→ **Your task**
Return each line below exactly as it reads, and omit any image in it.

→ **Recorded data**
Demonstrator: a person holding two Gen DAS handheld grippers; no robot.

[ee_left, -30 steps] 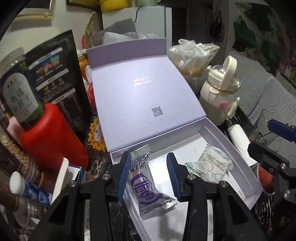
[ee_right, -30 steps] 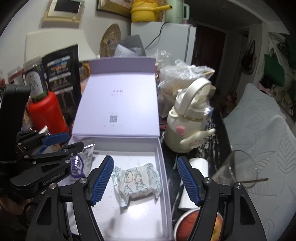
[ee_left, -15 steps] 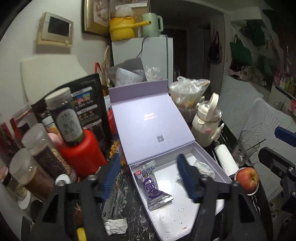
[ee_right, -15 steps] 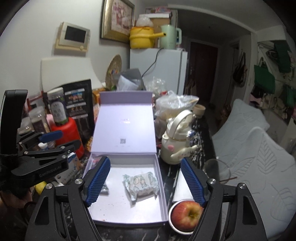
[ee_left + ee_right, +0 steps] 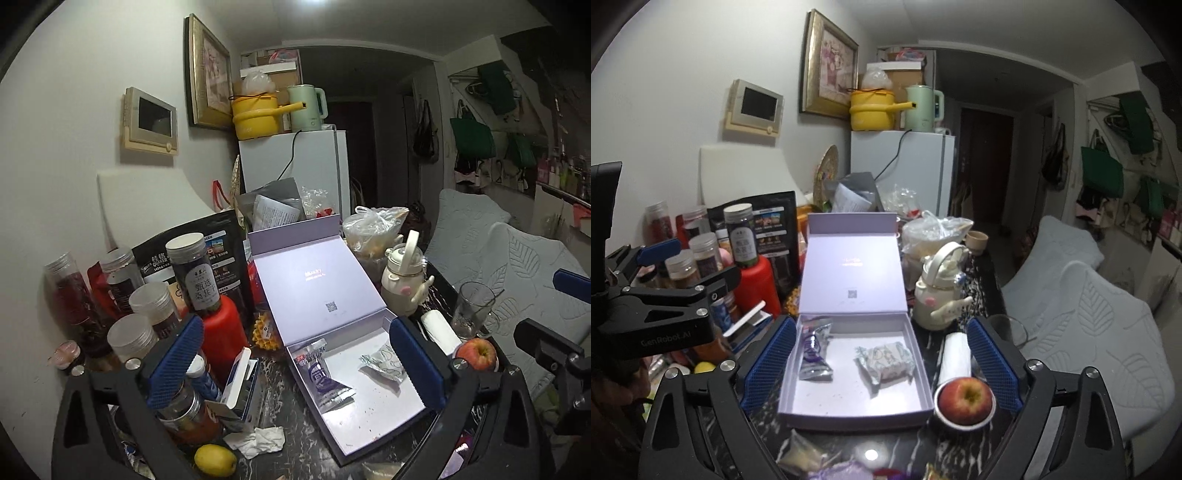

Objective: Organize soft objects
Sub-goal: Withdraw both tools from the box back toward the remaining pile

→ **Solution to the problem**
Demonstrator: a person holding two Gen DAS handheld grippers; no robot.

[ee_left, -30 steps] 
[ee_right, -30 steps] 
[ee_left, -15 steps] 
[ee_right, -15 steps] 
[ee_left + ee_right, +0 steps] 

Objective: Organize soft objects
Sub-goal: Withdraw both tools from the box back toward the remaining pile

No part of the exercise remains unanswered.